- [Task description]:
What is the count of lines below that include "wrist"? Reply with nothing else.

- [Dataset content]:
::::

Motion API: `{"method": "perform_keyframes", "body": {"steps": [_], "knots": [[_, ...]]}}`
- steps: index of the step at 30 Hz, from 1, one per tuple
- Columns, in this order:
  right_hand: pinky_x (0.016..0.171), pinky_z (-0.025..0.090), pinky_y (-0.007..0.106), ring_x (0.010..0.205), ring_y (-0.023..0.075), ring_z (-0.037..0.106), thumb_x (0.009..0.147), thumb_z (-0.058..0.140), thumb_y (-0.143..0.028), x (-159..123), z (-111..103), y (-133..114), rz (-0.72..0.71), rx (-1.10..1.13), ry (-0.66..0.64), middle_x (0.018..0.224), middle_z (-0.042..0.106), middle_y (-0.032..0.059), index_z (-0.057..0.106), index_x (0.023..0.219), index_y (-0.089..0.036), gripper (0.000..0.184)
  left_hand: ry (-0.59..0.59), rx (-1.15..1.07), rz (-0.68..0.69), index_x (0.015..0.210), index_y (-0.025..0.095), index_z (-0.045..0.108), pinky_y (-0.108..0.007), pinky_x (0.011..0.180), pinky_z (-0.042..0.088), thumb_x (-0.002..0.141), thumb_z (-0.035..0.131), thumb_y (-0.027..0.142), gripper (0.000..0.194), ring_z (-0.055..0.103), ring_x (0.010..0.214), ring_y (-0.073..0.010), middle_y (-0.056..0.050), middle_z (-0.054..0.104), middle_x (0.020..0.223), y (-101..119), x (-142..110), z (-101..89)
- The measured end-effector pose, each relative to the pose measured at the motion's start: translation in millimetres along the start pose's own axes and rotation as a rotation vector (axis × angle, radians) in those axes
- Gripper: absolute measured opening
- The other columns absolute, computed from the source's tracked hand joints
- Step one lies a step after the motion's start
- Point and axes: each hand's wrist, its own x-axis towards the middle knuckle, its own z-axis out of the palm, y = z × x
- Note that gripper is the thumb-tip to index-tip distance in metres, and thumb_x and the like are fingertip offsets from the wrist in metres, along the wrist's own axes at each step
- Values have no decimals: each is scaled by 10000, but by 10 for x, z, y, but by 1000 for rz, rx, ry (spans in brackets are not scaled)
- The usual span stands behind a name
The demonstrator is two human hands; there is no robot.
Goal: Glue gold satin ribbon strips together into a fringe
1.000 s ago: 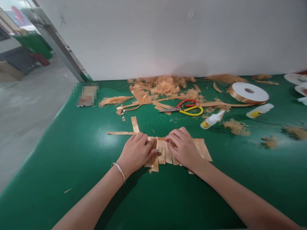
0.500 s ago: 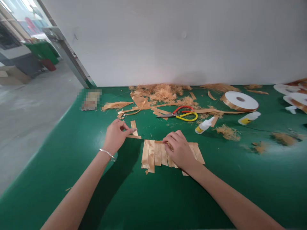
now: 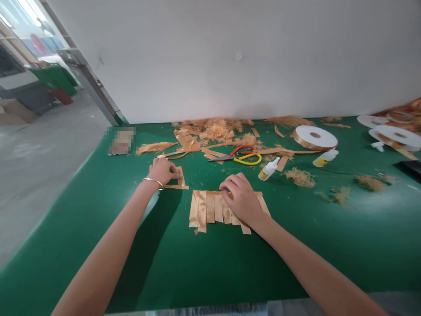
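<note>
My left hand (image 3: pixel 162 170) reaches to a few short tan ribbon strips (image 3: pixel 182 181) lying at an angle on the green table. Its thumb and fingers are pinched together at one of these strips. My right hand (image 3: pixel 240 195) rests over the upper edge of a row of overlapping satin ribbon strips (image 3: pixel 210 208), laid side by side with uneven lower ends. Its fingers are curled in, and whatever they may hold is hidden. The hand and forearm cover the row's right part. Scissors (image 3: pixel 240 156) with red and yellow handles lie beyond, beside a small white bottle (image 3: pixel 269 169).
Frayed tan fibres (image 3: pixel 219 129) and ribbon scraps lie along the white wall (image 3: pixel 197 66). A ribbon roll (image 3: pixel 314 137), a second white bottle (image 3: pixel 325 158) and more rolls (image 3: pixel 397 135) are to the right. A blurred-out object (image 3: pixel 121 141) sits at the far left corner.
My left hand has shifted slightly left and farther away at the loose ribbon strips. My right hand stays on the row. The whole view has shifted somewhat.
</note>
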Motion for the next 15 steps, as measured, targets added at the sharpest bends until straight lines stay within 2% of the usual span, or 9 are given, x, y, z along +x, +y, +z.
{"method": "perform_keyframes", "body": {"steps": [3, 6, 8, 10, 13, 15], "knots": [[728, 378, 340, 816, 186, 458, 839, 422, -79, 1, -4, 2, -3, 5, -5, 814, 558, 53, 546, 778, -178, 170, 3, -11, 23, 851, 248, 693, -369, 861, 353, 672, 648, 506, 317, 432, 1033, -294, -70, 574, 1002, -22, 14, -10], [725, 383, 338, 815, 186, 455, 840, 415, -77, 4, -10, -3, -11, 13, -22, 816, 554, 55, 542, 776, -178, 175, 20, -13, 19, 1054, 256, 632, -399, 871, 348, 670, 627, 553, 485, 410, 1071, -318, -94, 532, 1099, -25, 2, -33], [724, 385, 337, 813, 185, 452, 841, 412, -77, 5, -14, -5, -16, 17, -26, 815, 552, 58, 541, 774, -177, 177, 18, -15, 16, 1108, 257, 600, -431, 872, 347, 646, 636, 575, 561, 395, 1090, -341, -108, 509, 1124, -11, -8, -40], [727, 388, 335, 816, 186, 451, 839, 412, -73, 3, -16, -4, -19, 23, -23, 815, 550, 60, 541, 777, -175, 176, 17, -38, 17, 1047, 246, 627, -463, 866, 347, 624, 667, 550, 522, 384, 1098, -366, -119, 501, 1112, 10, -12, -35], [731, 392, 333, 826, 187, 451, 834, 414, -68, -3, -15, 6, -21, 31, -19, 819, 549, 62, 542, 781, -175, 174, 29, -101, 27, 830, 198, 672, -485, 846, 356, 614, 706, 457, 339, 380, 1097, -392, -131, 515, 1043, 34, -3, -24], [730, 394, 333, 827, 188, 451, 838, 413, -76, -6, -10, 14, -21, 40, -21, 823, 547, 63, 542, 786, -175, 170, 34, -145, 44, 732, 178, 656, -451, 835, 372, 614, 716, 414, 271, 418, 1061, -362, -113, 545, 962, 39, 1, -31]]}}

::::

- [Exercise response]:
2